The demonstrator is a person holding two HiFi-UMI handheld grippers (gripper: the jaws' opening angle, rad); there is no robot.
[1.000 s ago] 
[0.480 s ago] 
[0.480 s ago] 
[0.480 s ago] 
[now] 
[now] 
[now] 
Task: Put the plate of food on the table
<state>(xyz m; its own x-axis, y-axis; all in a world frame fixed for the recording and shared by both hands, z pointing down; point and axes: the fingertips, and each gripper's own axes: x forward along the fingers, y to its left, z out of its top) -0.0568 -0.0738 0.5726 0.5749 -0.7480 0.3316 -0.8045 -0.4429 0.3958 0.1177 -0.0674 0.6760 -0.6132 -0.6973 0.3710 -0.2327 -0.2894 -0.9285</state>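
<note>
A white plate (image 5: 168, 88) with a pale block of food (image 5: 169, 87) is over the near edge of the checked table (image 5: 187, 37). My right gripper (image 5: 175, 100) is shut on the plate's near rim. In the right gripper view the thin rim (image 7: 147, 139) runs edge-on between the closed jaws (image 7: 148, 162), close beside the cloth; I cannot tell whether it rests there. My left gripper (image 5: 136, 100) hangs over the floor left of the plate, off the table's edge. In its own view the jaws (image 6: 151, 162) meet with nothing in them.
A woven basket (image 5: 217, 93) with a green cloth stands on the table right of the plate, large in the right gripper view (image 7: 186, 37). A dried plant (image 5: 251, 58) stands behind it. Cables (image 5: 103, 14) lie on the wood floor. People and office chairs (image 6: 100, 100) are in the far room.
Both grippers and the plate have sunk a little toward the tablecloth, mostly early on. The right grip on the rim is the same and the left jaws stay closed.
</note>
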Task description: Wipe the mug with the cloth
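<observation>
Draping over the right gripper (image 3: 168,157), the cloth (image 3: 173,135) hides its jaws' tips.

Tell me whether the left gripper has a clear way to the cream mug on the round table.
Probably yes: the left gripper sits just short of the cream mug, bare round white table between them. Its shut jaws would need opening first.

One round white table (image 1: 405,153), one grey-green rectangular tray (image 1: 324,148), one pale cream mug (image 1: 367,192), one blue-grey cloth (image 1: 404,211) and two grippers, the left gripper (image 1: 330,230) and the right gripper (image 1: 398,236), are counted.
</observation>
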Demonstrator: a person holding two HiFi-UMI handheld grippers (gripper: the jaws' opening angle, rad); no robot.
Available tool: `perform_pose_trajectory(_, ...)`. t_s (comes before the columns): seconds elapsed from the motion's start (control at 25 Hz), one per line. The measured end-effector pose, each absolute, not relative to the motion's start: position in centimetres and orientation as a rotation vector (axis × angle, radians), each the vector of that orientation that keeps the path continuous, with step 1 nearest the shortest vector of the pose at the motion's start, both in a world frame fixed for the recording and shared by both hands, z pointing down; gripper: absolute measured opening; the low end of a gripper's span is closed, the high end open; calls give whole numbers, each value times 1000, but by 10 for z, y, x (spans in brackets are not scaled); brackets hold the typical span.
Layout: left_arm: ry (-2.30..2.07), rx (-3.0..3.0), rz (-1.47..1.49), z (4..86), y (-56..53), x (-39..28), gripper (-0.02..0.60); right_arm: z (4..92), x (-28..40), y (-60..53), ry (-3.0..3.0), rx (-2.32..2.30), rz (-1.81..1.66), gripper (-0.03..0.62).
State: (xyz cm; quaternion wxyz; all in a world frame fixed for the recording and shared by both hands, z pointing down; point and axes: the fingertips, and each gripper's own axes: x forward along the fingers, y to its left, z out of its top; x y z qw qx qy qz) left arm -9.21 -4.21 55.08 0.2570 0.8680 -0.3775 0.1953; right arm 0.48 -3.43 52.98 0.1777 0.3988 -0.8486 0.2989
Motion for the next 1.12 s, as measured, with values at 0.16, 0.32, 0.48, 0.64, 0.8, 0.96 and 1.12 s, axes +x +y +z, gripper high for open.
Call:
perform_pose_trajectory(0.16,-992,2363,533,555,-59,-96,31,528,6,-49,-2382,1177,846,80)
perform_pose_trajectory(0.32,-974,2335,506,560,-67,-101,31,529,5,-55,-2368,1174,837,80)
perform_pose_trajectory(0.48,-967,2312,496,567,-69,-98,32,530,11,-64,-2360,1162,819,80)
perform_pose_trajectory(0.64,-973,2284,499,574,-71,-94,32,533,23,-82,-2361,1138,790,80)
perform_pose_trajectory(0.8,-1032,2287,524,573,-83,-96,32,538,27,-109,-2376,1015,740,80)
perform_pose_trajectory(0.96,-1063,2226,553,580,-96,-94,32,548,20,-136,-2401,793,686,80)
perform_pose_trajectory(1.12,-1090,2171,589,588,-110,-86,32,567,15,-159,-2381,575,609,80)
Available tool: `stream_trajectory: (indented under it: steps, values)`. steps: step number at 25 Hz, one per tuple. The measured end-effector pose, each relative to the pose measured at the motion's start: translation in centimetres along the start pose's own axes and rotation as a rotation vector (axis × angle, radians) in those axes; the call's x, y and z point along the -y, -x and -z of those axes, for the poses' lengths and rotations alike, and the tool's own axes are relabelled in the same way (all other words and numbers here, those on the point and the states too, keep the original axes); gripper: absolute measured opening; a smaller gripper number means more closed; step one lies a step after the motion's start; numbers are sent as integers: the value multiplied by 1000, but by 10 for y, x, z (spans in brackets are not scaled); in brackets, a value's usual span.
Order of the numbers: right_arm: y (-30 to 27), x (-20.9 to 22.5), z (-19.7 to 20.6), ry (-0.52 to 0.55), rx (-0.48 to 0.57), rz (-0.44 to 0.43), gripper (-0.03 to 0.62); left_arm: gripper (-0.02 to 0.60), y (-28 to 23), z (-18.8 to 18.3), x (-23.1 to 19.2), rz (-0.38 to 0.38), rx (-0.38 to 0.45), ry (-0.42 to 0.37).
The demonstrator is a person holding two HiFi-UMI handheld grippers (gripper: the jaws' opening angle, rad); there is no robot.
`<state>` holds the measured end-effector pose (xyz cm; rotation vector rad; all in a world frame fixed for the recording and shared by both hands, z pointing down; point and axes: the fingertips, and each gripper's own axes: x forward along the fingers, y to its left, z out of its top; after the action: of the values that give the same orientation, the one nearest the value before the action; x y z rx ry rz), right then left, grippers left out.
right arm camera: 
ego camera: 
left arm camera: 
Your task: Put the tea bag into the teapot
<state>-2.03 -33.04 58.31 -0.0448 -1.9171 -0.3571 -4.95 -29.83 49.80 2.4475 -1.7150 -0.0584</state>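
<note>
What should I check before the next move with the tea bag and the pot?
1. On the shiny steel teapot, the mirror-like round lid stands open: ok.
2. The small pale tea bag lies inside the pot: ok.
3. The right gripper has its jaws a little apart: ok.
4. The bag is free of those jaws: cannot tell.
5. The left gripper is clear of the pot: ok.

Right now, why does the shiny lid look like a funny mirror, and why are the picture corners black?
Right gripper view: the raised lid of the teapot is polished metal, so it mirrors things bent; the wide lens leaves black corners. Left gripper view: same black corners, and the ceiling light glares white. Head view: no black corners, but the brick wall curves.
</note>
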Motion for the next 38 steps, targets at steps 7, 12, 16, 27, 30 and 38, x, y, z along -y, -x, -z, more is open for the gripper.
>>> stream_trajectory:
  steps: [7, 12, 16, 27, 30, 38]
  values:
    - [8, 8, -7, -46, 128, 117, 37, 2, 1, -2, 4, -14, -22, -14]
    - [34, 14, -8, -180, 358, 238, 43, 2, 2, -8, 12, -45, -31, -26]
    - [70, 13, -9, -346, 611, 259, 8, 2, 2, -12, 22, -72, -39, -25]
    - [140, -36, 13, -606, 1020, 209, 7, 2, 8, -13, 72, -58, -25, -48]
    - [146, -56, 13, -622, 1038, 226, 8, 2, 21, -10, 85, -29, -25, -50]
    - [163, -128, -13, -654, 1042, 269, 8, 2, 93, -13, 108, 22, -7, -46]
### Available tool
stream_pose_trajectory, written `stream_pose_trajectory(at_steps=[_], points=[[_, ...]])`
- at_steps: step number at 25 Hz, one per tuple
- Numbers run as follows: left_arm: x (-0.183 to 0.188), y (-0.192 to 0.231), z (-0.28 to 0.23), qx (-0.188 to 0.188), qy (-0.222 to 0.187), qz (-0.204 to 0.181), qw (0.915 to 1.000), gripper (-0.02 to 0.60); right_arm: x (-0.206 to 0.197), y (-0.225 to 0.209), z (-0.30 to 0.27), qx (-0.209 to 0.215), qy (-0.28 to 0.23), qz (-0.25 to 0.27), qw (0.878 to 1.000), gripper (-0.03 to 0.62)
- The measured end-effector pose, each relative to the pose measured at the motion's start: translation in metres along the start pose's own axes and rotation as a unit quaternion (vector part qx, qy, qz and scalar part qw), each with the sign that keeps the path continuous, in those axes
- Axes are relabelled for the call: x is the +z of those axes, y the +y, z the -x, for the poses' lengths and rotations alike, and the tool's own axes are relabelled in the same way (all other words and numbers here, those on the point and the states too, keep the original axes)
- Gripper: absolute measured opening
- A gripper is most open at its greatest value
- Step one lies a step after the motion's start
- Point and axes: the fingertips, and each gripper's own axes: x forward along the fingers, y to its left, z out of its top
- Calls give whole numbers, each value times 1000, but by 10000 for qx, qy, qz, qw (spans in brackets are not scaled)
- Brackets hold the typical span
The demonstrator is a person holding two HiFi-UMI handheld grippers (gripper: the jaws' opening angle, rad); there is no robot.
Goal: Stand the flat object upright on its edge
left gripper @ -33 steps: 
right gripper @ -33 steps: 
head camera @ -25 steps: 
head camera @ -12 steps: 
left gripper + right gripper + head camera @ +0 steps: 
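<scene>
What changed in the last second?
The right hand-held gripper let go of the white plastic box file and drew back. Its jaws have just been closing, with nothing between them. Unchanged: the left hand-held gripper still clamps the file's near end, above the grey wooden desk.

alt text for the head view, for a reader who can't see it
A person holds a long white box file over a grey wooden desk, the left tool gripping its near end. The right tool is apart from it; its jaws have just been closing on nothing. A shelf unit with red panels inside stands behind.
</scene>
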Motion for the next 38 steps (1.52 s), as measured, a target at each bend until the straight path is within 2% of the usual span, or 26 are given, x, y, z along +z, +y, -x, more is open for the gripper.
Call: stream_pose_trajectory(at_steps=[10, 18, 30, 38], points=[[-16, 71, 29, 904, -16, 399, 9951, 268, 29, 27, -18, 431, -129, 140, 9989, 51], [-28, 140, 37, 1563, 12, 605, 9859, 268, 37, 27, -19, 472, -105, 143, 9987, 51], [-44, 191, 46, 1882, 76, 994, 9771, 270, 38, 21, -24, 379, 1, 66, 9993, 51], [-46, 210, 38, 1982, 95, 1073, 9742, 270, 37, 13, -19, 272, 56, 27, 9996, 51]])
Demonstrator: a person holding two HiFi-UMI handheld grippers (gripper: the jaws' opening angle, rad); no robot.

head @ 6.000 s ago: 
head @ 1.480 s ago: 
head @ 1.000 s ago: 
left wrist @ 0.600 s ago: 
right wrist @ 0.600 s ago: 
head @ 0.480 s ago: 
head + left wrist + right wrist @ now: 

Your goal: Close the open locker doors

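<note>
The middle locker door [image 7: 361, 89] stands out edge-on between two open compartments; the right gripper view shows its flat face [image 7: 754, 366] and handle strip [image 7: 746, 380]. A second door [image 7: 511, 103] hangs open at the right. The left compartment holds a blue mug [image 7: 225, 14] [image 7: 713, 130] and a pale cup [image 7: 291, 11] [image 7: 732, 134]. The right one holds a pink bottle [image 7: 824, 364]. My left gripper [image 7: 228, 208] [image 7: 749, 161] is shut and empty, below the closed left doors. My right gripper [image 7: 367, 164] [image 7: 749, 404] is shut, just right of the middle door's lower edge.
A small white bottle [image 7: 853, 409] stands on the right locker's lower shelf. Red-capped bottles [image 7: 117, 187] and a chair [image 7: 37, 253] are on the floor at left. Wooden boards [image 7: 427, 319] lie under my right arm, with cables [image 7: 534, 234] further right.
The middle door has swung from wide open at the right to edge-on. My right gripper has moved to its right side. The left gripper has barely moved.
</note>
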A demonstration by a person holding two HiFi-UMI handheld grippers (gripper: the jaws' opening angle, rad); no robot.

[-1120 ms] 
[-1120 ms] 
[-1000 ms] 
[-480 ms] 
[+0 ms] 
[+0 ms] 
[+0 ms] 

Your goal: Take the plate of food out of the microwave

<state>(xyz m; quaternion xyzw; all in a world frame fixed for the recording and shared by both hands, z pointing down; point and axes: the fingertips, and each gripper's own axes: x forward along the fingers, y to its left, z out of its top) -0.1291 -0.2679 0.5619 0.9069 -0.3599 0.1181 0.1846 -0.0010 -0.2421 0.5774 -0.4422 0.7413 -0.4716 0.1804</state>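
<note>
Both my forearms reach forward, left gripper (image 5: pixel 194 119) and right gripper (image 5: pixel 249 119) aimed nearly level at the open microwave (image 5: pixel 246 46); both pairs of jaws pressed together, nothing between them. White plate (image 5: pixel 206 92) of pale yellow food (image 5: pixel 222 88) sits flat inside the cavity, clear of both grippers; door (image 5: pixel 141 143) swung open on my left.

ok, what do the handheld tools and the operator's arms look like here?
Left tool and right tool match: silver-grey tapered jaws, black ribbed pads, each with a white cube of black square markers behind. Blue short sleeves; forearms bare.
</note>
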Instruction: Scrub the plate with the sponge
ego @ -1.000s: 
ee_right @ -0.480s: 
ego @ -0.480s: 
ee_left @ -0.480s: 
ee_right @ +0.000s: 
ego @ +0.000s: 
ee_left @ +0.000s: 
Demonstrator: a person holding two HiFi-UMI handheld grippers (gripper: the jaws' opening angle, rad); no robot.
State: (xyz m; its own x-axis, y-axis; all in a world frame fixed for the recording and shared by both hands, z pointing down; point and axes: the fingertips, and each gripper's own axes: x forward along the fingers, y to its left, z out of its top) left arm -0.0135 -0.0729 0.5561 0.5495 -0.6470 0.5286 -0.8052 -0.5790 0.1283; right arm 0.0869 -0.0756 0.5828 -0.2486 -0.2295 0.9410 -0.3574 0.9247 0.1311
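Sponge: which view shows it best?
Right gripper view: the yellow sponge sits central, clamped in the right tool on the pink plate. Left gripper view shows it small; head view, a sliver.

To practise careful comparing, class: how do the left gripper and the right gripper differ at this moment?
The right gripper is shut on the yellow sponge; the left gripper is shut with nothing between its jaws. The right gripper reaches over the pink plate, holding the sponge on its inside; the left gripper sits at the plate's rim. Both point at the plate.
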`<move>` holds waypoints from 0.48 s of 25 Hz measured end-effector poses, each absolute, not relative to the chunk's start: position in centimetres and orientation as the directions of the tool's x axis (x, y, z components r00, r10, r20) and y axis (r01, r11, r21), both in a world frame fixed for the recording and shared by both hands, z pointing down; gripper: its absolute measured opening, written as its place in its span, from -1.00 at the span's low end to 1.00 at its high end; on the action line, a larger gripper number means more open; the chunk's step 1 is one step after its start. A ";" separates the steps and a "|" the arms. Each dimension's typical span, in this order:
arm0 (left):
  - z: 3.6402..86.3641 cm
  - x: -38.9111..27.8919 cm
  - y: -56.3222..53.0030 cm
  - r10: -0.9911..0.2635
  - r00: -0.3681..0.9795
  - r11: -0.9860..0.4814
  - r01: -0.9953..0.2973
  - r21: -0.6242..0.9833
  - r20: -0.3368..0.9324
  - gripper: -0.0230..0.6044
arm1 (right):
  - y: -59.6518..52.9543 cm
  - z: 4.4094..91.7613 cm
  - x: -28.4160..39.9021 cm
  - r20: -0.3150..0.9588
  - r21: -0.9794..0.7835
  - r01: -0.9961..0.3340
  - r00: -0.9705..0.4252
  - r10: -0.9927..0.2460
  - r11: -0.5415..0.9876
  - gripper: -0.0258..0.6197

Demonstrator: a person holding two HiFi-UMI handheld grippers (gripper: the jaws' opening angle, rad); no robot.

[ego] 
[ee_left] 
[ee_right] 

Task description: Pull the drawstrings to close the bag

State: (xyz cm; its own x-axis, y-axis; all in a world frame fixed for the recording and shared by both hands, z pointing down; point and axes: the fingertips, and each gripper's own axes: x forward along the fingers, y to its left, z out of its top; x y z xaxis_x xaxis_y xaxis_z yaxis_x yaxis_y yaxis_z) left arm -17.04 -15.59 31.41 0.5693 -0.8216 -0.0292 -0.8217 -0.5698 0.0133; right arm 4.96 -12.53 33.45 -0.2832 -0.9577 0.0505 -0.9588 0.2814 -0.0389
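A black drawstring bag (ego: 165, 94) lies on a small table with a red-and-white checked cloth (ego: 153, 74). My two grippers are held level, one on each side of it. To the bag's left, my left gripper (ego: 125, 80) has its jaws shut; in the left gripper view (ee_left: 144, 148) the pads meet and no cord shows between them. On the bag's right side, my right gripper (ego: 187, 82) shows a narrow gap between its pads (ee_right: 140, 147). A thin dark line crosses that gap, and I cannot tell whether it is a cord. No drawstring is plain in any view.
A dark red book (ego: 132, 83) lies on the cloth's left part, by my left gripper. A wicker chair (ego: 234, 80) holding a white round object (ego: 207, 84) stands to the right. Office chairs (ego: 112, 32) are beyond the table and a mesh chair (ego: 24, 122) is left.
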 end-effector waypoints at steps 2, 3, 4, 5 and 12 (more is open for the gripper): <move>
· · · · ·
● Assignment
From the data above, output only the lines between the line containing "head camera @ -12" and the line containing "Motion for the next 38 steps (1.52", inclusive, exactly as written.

● Expected output
head camera @ -12 steps: 
left gripper + right gripper + head camera @ +0 steps: 
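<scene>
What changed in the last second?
The right hand-held gripper let go of the white plastic box file and drew back. Its jaws have just been closing, with nothing between them. Unchanged: the left hand-held gripper still clamps the file's near end, above the grey wooden desk.

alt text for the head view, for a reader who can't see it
A person holds a long white box file over a grey wooden desk, the left tool gripping its near end. The right tool is apart from it; its jaws have just been closing on nothing. A shelf unit with red panels inside stands behind.
</scene>
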Motion for the next 38 steps (1.52 s), as measured, a target at each bend until the straight path is within 2% of the usual span, or 26 are given, x, y, z along +z, +y, -x, more is open for the gripper.

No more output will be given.